For the second question, I don't think you are correct in saying that $(a_n-a)$ is a null sequence; and you never said who $a_{n_k}$ was, so the paragraph is empty.. Now you are saying $a_{n_k}$ is an arbitrary subsequence; well, it doesn't follow then. Take $a_n = \frac{1}{n}$ if $n$ is even, $a_n = n$ if $n$ is odd, and take $a=0$. Then for every $\epsilon\gt 0$ we have that $|a_n - 0|\lt \epsilon$ frequently, but $(a_n-0)$ is not a null sequence, and there are plenty of subsequence $(a_{n_k})$ for which $(a_{n_k}-0)$ is not a null sequence either. For example, $n_k=2k+1$ gives the sequence $(2k+1)_{k=1}^{\infty}$, which is certainly not a null sequence.

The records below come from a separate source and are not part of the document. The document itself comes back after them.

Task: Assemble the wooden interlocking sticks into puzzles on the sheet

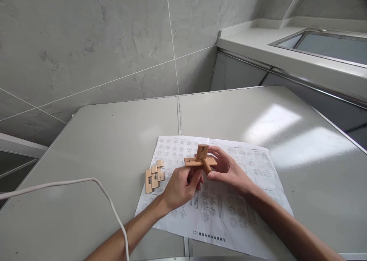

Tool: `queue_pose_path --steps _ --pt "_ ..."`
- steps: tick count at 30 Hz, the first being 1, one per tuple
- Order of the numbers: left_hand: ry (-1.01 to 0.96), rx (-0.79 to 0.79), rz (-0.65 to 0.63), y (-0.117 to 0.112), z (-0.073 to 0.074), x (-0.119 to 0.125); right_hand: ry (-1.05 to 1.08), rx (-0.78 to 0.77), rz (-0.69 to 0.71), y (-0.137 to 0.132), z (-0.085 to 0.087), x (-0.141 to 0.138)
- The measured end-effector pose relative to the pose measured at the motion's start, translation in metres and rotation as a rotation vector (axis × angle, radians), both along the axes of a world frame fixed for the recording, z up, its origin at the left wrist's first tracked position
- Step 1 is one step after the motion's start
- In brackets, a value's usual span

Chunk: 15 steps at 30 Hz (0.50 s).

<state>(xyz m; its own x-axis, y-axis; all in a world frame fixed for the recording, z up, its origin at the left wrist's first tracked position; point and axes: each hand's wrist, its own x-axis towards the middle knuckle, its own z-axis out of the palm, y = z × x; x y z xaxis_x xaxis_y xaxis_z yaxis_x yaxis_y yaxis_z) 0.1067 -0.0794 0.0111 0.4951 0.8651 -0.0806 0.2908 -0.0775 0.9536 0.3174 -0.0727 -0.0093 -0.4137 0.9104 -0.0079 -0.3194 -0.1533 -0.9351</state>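
Counted two hands, one left hand [181, 185] and one right hand [231, 171]. Made out at least three wooden bars [202, 153] crossed between the two: one upright, one lying left to right, one pointing near. Saw one cluster of loose wooden pieces [155, 181] at left, too tightly packed to number surely. Tallied one printed sheet [206, 226], one cable [71, 182] at near left and two tabletop panels [114, 146].

A pale cable [71, 182] (gently curved) arcs at left; a grey tiled wall [120, 35] backs the table [114, 138].
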Motion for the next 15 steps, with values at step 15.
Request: queue_pose_path --steps 15 --pt "0.1 0.091 -0.032 -0.001 -0.0028 -0.0005 -0.024 0.028 -0.021 -0.0043 0.0089 -0.0041"
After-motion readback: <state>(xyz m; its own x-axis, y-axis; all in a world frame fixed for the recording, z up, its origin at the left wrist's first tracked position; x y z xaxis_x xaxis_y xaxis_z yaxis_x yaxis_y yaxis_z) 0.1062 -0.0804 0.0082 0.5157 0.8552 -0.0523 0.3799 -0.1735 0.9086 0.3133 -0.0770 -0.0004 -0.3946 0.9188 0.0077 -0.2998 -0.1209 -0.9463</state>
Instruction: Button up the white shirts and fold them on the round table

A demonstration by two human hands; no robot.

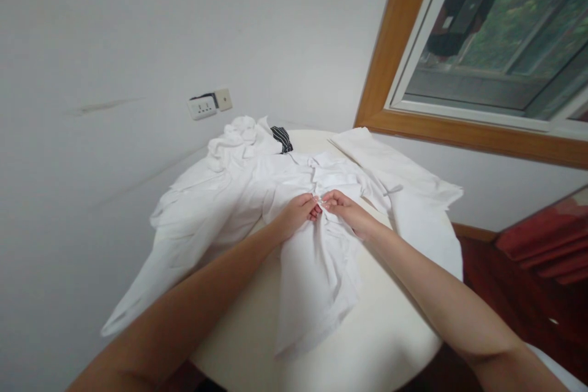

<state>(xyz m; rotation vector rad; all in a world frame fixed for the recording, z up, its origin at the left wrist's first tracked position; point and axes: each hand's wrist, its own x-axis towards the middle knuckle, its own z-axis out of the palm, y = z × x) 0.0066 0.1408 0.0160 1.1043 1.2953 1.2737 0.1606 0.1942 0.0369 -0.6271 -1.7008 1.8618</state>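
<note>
A white shirt [316, 269] lies spread across a round cream table [386, 337], its collar toward the wall and one sleeve hanging off the left side. My left hand [298, 213] and my right hand [342, 207] meet at the shirt's front opening near the middle. Both hands are closed in a pinch on the shirt's front edges, fingertips almost touching. Whether a button sits between the fingers is too small to see.
More white cloth [239, 138] is heaped at the table's far side, with a black-and-white striped piece [282, 138] beside it. A folded white cloth [395, 165] drapes the right edge. A wall socket [209, 104] and a wood-framed window [482, 128] are behind.
</note>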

Instead, for (a)$\Rightarrow $(b), construct the subsequence inductively; pick $n_1$ so that $|a_{n_1}-a|\lt 1$; then pick $n_2\gt n_1$ such that $|a_{n_2}-a|\lt \frac{1}{2}$; then pick $n_3\gt n_2$ such that $|a_{n_3}-a|\lt \frac{1}{4}$; etc. Of course, the condition you have in (a) is what you need to justify this is possible.

You never did anything about (b)$\Rightarrow$(a), however. If you have a subsequence $(a_{n_k})$ that converges to $a$, you need to prove that for every $\epsilon\gt 0$, $|a_n-a|\lt\epsilon$ frequently; it's easy, but you haven't done it.

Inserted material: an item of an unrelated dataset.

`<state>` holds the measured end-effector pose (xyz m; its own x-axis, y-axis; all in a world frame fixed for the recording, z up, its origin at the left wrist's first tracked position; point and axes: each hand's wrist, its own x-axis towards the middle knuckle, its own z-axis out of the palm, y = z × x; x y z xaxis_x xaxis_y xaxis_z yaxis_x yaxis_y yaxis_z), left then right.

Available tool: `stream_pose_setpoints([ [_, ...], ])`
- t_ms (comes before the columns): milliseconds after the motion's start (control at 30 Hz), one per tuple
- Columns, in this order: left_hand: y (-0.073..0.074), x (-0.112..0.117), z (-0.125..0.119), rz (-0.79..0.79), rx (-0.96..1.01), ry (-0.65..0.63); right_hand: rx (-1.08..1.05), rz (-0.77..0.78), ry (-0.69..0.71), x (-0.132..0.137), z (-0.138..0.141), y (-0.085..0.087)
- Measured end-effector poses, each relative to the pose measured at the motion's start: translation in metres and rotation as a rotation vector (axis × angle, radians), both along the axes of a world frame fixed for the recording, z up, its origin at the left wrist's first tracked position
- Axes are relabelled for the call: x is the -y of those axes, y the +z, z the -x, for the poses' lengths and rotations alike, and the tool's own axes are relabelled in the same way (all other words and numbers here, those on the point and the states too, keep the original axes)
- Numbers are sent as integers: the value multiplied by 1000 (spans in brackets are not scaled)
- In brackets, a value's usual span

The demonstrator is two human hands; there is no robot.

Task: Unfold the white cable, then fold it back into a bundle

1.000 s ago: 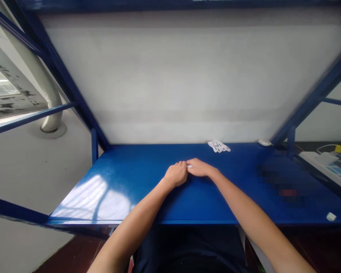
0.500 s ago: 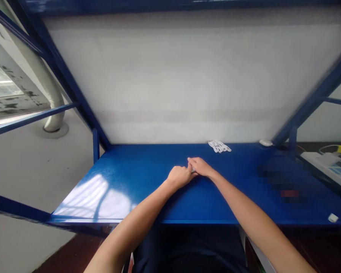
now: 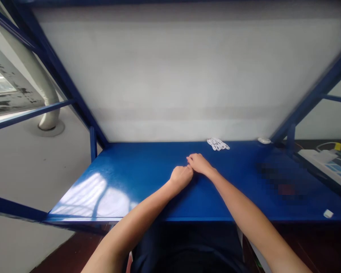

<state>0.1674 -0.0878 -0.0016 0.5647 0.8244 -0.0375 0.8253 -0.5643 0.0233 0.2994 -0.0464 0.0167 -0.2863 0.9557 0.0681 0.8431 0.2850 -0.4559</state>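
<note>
Both of my hands meet at the middle of the blue table [image 3: 136, 178]. My left hand [image 3: 181, 176] is curled into a loose fist, knuckles up. My right hand [image 3: 198, 163] is closed too, its fingertips pressed against the left hand's fingers. Whatever small thing sits between them is hidden now by the fingers. A little pile of small white pieces [image 3: 217, 144] lies at the back edge of the table, beyond my right hand.
A white wall panel [image 3: 170, 76] rises behind the table inside a blue frame. A small white part [image 3: 264, 140] lies at the back right, another white bit [image 3: 327, 214] near the front right edge. A white power strip [image 3: 326, 161] lies on the neighbouring surface to the right.
A small white piece showed between my fingertips a second ago and is now covered. Both hands have stayed pressed together and shifted slightly, the right one farther back.
</note>
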Motion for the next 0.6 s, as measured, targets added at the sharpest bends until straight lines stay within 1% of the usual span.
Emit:
stream_pose_setpoints([
  [133, 5, -4, 10, 28, 53, -118, 5, 53, 46, 1, -1, 1],
  [200, 7, -6, 15, 73, 113, -121, -30, 51, 87, 2, -2, 3],
  [267, 9, -5, 18, 148, 235, -131, -95, 73, 134, 4, -4, 9],
  [300, 9, -5, 17, 201, 333, -145, -138, 102, 151, 5, -5, 13],
  [367, 8, -3, 14, 334, 575, -180, -230, 174, 160, 9, -9, 21],
  [433, 8, -2, 8, 498, 824, -181, -302, 213, 148, 12, -13, 29],
  [533, 7, 1, 2, 829, 1104, -90, -327, 166, 150, 17, -16, 39],
  [600, 9, 1, 2, 1057, 1196, -37, -317, 103, 173, 19, -18, 43],
])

Your attempted conclusion at the end does not follow; what makes you think that if $|a_n-a|\lt \epsilon$ from some point forward, then $|a_n-a|\geq \epsilon$ "frequently"? To occur frequently, it must first of all occur infinitely many times, but here it can only occur $N-1$ times at the most.

Think about the condition you wrote for the "ultimately" clause. It should look very familiar!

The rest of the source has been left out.